Lopend langs bloeiende bomen en met blauwalg besmet water, door geruststellende stilte en langs opgewonden bellende trams, in de verste verte geen mens te zien of tegen elkaar aanlopend in een drukke winkelstraat, waar twee vrijende mensen elkaar een kus geven of scheldende mensen elkaar de ergste ziekten toewensen, op bergen en in dalen, ja, overal is God, geloof ik. Maar, weet U, mijn geloof heeft meer dunne plaatsen nodig…

Een rondje (2)

‘Ik ga even een rondje, hoor!’
Riep ik dat in Rotterdam, dan liep ik meestal ‘een rondje plas’, dat bijna 1,5 uur in beslag nam. Langs Plaswijck, eertijds voornaam restaurant voor recepties en zakenlunches, maar langzaamaan verwilderend, naar de Straatweg, visitekaartje van Hillegersberg. Richting centrum en dan naar links, de Prins Bernhardkade, waar het Prinsemolenpad begon, met aan de ene kant de Rotte en aan de andere kant de Bergse Plas.
‘Een rondje centrum’  vond ik ook heerlijk: veel drukker, levendig straatbeeld, culturen, talen, winkels (en de tram terug als ik geen zin  meer had om verder te lopen). ‘k Weet niet precies waarom ik de voorkeur geef aan ‘een rondje plas’… Wijst dat op (positief): trouw aan goede gewoonten? Of op (misschien negatief): voorspelbaar en oersaai? Wat ziet het Prinsemolenfietspad er trouwens geweldig uit!
De overeenkomst tussen Rotterdam en Spakenburg is dat beide plaatsen een haven hebben. De andere overeenkomst is dat ik de laatste jaren ook kies tussen 2 ‘soorten’ rondjes. De langste en levendigste route (ruim 7 km) voert langs de Fokjesweg, Westdijk, het Kleine Zeetje en de haven naar het centrum. Van daaruit loop ik langs verschillende wegen terug. De kortste route (bijna 4 km) beslaat een poldertje: Sint Nicolaasweg – Gasthuisweg – Bikkersweg. Kwakend vliegen ganzen over; in de verte, voorbij Eemdijk, het torentje van Eemnes en nog verder weg, het glooiende Gooi. Op beide tochten kom ik vaak 2 kraplappen tegen, op de fiets. Nou, die zie je niet in Brazilië of Rotterdam!

Een rondje (1)

‘Ik ga even een rondje, hoor!’ – Geen idee hoelang ik dit al roep…
Eerst jaar in – jaar uit in Brazilië; nu alweer ruim 20 jaar in Nederland.
Aanvankelijk liep ik hard. In Parque São Lourenço in Curitiba, hoofdstad van de zuidelijke deelstaat Paraná (Brazilië). Meestal ’s ochtends vroeg, altijd heerlijk fris en soms was het houten bruggetje zelfs wit, als de temperatuur zich een graadje onder het vriespunt had gewaagd.
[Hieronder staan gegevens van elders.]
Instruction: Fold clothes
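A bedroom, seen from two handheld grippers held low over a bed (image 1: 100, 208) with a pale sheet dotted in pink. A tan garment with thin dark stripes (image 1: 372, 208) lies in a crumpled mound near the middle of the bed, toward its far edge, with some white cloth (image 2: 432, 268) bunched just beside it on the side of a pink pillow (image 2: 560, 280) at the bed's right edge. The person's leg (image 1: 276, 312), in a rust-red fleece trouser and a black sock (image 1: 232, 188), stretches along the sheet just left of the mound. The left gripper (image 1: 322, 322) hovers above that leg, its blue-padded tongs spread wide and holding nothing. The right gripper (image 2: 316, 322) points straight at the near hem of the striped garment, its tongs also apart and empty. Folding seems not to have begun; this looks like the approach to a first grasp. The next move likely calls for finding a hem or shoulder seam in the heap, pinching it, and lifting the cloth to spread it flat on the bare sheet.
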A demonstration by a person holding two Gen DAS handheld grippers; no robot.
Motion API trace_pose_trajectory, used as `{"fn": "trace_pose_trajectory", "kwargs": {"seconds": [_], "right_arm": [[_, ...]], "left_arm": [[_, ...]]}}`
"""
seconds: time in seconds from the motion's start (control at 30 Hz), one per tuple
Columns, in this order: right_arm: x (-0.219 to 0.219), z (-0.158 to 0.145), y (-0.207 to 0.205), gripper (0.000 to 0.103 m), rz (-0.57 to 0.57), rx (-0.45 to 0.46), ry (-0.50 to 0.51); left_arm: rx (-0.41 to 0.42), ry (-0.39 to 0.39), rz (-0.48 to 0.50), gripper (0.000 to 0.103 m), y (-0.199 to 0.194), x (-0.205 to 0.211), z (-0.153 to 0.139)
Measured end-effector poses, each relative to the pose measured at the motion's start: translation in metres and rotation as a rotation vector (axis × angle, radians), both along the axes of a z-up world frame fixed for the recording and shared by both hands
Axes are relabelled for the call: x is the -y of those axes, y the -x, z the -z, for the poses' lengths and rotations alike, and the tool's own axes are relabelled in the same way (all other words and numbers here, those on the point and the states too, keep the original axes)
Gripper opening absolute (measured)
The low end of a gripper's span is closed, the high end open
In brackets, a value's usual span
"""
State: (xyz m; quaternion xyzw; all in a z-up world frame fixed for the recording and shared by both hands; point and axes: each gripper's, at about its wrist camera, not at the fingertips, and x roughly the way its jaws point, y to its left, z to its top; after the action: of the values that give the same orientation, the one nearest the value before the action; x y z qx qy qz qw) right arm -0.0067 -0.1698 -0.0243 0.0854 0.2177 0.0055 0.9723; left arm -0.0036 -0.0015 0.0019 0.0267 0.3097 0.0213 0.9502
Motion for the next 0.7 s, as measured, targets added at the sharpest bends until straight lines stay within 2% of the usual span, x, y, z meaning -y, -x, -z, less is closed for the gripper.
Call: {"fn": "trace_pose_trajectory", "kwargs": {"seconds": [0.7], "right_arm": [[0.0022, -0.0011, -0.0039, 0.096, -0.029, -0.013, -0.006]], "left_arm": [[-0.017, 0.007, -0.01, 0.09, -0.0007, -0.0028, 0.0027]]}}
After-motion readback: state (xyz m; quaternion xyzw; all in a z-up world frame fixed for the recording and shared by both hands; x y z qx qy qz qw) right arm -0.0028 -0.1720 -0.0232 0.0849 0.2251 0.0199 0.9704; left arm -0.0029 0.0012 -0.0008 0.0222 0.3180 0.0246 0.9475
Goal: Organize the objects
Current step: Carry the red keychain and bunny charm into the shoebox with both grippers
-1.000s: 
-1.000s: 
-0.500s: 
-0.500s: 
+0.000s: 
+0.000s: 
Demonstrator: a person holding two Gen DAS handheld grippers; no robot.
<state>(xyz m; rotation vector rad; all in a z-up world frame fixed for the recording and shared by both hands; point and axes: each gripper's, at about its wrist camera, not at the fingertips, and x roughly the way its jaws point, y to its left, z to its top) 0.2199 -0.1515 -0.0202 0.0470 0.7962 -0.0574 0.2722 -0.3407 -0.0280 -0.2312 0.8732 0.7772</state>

Toen we naar Carambeí verhuisden, nam ik het rondje mee. Vanuit onze straat de Avenida dos Pioneiros op richting kolonie. Bij de begraafplaats naar rechts, de Rua Tibagi. Vervolgens liepen we om de school naar beneden en omhoog richting de kerk, dan naar links, voor hotel de Klomp langs, terug naar de begraafplaats. Meestal liepen we elke dag 4 rondjes. ‘We’, want vaak ging Rik mee, of één van de andere kinderen. Eerst liepen we altijd hard; later wandelden we, snel, snelwandelen. En dat doe ik nog steeds. Als je zin hebt eens mee te lopen?